Report each line of the records below that holds the word "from".

■ **Data under study**
○ ○ ○ ○
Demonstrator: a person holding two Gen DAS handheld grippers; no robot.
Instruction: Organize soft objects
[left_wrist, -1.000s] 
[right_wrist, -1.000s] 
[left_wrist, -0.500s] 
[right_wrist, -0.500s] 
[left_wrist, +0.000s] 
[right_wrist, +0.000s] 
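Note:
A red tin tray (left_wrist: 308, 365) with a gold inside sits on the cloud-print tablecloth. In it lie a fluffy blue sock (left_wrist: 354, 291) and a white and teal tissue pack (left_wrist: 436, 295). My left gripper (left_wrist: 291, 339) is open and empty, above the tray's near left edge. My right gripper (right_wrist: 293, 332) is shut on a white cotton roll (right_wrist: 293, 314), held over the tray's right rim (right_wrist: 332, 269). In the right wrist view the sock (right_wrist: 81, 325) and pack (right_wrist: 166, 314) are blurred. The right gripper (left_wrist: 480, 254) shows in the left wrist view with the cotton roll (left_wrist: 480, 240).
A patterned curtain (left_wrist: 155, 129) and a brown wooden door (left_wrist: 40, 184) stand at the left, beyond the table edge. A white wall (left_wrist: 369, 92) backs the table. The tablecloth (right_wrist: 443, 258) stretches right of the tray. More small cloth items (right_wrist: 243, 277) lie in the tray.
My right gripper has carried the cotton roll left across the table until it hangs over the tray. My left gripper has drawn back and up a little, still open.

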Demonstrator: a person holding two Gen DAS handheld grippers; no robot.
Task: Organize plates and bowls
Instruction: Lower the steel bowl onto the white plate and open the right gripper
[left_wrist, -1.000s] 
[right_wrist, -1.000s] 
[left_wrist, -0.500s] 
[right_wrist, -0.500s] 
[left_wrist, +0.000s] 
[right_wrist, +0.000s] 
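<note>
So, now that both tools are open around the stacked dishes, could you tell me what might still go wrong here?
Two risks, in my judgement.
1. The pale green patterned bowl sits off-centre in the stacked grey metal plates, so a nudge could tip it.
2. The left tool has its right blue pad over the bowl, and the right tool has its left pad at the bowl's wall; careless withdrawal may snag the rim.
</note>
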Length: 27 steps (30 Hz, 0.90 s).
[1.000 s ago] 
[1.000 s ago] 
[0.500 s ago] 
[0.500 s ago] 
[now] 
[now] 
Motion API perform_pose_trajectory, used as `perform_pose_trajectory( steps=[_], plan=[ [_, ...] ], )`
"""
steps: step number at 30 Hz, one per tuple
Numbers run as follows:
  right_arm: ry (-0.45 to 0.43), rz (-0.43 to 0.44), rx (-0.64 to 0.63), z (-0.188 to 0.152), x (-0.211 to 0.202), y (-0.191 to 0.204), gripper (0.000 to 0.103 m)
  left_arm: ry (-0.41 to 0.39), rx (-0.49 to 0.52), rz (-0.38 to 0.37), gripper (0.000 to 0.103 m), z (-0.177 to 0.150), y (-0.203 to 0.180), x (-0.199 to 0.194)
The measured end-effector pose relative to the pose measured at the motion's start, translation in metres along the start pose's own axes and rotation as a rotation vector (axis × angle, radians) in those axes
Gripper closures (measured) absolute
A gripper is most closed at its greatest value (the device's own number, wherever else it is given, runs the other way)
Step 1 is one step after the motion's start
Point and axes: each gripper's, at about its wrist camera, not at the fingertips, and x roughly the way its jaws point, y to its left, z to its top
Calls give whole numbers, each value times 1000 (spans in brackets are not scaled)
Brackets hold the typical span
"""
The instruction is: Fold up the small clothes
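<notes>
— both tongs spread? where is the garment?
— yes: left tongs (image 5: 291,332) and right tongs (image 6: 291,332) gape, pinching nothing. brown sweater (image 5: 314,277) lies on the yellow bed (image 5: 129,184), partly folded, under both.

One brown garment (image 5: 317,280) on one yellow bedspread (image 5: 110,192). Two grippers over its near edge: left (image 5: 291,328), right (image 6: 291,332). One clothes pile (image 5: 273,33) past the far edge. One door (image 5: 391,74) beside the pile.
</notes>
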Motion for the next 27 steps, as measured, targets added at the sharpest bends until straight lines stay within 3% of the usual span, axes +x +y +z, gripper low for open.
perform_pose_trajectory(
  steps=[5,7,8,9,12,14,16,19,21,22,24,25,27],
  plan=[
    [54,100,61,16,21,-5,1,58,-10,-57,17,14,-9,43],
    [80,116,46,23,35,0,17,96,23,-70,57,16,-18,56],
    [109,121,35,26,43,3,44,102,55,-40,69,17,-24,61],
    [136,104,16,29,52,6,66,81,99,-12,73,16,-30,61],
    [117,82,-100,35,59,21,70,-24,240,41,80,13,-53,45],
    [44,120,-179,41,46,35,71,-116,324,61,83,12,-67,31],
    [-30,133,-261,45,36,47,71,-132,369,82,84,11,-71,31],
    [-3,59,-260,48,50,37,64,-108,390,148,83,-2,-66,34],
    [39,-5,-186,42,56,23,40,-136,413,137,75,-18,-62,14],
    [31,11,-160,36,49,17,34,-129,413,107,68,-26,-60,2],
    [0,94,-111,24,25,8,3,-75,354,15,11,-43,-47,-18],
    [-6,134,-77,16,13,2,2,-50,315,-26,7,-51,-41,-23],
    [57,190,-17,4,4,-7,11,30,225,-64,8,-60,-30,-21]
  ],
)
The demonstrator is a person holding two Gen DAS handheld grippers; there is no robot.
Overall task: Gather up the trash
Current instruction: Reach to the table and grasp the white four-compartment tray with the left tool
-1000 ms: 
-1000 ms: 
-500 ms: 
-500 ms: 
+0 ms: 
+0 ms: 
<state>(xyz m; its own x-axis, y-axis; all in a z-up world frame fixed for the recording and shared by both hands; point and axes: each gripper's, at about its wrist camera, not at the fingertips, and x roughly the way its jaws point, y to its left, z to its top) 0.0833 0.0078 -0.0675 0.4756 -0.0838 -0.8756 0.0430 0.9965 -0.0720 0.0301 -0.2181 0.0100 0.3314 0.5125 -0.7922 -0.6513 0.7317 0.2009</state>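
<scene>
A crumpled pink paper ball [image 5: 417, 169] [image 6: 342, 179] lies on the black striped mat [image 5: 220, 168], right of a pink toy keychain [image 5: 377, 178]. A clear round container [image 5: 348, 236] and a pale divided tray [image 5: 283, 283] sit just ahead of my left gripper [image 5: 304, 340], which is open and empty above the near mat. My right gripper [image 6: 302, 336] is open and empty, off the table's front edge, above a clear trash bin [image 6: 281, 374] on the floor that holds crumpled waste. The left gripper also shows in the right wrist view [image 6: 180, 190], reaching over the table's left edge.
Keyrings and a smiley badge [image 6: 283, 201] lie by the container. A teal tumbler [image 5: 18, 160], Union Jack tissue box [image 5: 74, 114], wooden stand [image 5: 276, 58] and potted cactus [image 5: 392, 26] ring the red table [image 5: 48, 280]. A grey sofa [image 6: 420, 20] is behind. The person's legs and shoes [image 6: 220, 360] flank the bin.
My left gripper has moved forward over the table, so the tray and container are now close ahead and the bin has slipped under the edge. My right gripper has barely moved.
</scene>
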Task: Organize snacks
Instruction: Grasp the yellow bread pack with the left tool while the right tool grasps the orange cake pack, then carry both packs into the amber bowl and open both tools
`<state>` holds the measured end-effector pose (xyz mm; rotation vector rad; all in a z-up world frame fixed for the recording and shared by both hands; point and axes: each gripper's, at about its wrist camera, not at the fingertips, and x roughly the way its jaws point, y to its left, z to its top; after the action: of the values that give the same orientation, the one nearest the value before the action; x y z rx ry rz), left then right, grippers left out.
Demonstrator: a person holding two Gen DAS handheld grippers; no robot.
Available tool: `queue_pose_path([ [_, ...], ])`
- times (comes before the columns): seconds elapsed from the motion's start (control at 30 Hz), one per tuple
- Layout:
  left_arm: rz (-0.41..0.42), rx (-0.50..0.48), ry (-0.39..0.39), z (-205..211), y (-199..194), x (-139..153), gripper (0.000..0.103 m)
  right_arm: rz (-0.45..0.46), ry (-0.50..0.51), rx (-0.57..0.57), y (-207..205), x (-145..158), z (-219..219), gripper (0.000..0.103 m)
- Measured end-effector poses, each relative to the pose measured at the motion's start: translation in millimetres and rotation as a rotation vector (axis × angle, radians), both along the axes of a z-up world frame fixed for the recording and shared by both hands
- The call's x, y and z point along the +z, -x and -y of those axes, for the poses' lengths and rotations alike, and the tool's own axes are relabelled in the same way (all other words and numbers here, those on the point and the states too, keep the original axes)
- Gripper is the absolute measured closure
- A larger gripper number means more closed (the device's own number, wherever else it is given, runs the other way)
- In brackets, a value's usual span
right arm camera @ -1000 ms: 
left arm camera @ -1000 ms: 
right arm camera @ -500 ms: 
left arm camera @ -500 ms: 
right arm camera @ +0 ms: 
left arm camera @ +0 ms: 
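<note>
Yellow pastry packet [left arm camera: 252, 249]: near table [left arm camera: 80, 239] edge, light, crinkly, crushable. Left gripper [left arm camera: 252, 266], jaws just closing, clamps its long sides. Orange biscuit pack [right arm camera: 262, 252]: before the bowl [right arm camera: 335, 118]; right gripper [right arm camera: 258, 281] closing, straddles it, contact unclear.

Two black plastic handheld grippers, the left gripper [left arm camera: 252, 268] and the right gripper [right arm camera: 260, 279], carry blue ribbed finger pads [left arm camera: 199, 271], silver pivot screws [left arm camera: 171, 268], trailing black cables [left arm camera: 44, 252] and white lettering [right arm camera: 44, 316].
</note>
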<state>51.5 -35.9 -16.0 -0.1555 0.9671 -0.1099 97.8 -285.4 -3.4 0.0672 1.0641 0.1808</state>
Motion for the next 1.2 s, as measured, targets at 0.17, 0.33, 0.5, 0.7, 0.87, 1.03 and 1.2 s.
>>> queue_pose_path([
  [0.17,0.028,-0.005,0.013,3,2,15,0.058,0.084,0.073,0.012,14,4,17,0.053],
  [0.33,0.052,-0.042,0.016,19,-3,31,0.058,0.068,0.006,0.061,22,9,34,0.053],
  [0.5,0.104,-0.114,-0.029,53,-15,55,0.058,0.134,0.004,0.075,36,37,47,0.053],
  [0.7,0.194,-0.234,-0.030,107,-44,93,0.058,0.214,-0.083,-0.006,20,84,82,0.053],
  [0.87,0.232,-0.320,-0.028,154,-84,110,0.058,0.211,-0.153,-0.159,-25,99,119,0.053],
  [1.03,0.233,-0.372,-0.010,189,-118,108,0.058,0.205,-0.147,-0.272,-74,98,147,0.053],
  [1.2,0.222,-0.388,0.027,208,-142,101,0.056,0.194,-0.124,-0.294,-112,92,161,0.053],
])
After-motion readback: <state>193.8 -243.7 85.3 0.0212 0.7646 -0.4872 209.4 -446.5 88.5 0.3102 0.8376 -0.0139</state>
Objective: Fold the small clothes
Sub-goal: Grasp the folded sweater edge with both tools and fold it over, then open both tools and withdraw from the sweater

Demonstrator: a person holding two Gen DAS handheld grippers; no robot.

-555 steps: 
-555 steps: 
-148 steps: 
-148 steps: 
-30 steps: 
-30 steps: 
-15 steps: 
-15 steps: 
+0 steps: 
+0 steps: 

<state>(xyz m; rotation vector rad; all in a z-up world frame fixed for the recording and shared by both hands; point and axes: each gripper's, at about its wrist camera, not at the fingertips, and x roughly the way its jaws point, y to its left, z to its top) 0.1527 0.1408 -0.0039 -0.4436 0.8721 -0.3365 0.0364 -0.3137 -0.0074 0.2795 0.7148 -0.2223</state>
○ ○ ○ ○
■ **Solution to the problem**
- times (comes before the columns): seconds elapsed from the motion's start (control at 30 Hz), one per tuple
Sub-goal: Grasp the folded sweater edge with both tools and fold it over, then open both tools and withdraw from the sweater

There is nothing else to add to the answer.